When engaging the Parable of the Sower there are many things talked about that can relate to the 2008 housing crisis. Butler highlights the housing crisis a lot in this novel and it is a very important topic. An example I can touch on is when Lauren is forced to leave Robledo with Zahra Moss and Harry Balter. She comes to the realization that she must change, she must move forward with her life. After her community is destroyed she is homeless. She says “Unless I meet someone from the neighborhood, there’s no one I can afford to trust.” The Parable talks about the complete destruction of our society. It is about rebirth and renewal. Lauren dreams and writes about in her Earthseed. Lauren even incorporates the idea of the Phoenix, which dies and is reborn. Lauren knows the value of seeds. She knows and takes time to plant a seed. Once it is planted in good soil we must give it time to grow. In the 2008 Housing Crisis people were distracted and planted their seeds in rocky soil. Their dream of owning a home was not realistic. In the end we see they lost everything. In the Parable we read about a world of little choice. It gives us insight into how to cope with our life in a changing world. Lauren made the right choices by planting herb seeds in rich soil, following her vision with people she trusted and finding a positive road for survival. The people involved in the Housing Crisis got distracted by the lies of the banking world and bailed.

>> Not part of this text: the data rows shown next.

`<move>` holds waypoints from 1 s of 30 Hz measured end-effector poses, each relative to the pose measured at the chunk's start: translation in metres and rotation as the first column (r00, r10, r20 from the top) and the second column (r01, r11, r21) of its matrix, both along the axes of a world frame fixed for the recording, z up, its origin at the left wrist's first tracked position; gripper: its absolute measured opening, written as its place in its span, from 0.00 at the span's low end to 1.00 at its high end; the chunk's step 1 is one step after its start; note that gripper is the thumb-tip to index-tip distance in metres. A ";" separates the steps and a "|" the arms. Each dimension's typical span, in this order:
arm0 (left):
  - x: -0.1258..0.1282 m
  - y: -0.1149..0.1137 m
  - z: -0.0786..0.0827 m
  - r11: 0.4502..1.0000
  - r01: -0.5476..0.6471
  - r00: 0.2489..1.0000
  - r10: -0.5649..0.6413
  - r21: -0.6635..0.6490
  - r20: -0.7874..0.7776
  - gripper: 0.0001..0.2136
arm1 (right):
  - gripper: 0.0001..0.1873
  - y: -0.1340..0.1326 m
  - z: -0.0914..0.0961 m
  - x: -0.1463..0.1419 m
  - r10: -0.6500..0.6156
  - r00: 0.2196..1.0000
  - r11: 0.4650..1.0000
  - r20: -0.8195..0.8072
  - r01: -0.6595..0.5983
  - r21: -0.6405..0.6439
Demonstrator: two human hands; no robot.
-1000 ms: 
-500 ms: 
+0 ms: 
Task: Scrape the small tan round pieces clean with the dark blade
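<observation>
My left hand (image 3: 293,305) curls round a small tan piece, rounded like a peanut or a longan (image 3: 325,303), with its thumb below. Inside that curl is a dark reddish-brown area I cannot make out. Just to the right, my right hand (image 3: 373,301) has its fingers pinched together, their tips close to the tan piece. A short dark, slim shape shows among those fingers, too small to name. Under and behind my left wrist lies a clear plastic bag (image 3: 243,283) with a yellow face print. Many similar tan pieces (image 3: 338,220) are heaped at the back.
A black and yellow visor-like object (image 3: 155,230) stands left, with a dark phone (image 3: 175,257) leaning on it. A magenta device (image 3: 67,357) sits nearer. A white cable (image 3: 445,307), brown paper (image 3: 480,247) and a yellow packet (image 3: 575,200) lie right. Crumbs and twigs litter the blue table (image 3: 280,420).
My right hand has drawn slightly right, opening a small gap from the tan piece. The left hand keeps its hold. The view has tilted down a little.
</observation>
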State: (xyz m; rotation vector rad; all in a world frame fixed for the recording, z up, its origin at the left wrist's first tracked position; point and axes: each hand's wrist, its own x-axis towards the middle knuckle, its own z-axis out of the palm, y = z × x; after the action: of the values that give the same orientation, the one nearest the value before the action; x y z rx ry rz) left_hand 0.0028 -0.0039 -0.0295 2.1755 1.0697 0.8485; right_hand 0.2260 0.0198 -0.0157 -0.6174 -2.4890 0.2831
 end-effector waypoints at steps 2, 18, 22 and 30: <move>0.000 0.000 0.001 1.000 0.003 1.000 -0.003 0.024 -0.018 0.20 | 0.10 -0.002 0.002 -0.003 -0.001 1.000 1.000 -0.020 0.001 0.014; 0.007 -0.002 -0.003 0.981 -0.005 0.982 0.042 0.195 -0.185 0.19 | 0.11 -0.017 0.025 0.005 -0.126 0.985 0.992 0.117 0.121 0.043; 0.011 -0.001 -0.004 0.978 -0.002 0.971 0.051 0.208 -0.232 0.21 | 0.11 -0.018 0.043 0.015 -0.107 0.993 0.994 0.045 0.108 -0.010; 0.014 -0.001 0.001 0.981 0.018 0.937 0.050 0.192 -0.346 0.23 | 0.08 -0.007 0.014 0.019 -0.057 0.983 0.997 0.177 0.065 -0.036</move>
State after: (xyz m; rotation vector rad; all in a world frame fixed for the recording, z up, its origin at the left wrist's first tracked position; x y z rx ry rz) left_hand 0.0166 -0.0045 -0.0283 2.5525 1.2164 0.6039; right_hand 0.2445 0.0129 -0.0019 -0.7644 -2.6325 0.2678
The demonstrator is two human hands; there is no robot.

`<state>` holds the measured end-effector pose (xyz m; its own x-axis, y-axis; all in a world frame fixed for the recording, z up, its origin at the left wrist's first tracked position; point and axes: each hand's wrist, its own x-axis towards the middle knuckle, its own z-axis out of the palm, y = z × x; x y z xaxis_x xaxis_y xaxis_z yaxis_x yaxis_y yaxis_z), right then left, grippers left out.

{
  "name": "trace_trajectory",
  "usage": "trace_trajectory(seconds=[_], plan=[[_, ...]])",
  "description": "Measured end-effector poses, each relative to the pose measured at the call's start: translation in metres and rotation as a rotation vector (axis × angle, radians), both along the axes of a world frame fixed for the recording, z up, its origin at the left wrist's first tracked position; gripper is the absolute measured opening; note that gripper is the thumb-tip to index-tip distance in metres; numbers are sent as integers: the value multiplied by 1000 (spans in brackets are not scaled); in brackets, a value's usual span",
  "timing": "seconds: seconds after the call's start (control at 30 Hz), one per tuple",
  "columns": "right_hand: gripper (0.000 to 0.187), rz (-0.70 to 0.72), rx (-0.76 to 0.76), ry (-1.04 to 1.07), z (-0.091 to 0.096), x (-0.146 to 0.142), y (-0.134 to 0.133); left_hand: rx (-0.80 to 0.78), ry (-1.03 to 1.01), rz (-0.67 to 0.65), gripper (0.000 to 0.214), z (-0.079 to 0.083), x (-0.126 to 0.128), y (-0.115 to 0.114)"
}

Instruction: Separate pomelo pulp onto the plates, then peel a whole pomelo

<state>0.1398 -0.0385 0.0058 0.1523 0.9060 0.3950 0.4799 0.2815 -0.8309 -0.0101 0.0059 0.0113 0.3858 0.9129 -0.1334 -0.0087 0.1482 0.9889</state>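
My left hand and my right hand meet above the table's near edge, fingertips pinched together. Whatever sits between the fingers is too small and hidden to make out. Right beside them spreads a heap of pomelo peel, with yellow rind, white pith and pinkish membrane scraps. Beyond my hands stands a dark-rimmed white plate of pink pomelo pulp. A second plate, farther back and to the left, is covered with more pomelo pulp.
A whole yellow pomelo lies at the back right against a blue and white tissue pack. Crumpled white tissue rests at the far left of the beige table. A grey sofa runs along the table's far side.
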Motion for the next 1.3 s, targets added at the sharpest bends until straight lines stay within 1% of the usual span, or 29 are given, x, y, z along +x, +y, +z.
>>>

Geneseo students have planted their seed in a rich educational setting. Given four years for this education to grow, I see Geneseo students in a world where they have choices, can cope, and adapt to changes in their world and end up with a good career, success, and a happy life. With good determination and a hard work ethic a Geneseo student can have lots of opportunities in their time here. Working hard and being nice to peers will go a long way in life. This semester was a new change for me personally as I had to adjust dramatically. I got off to a slow start but kept good faith and worked much harder because I wanted to succeed not only at this college but in life as well.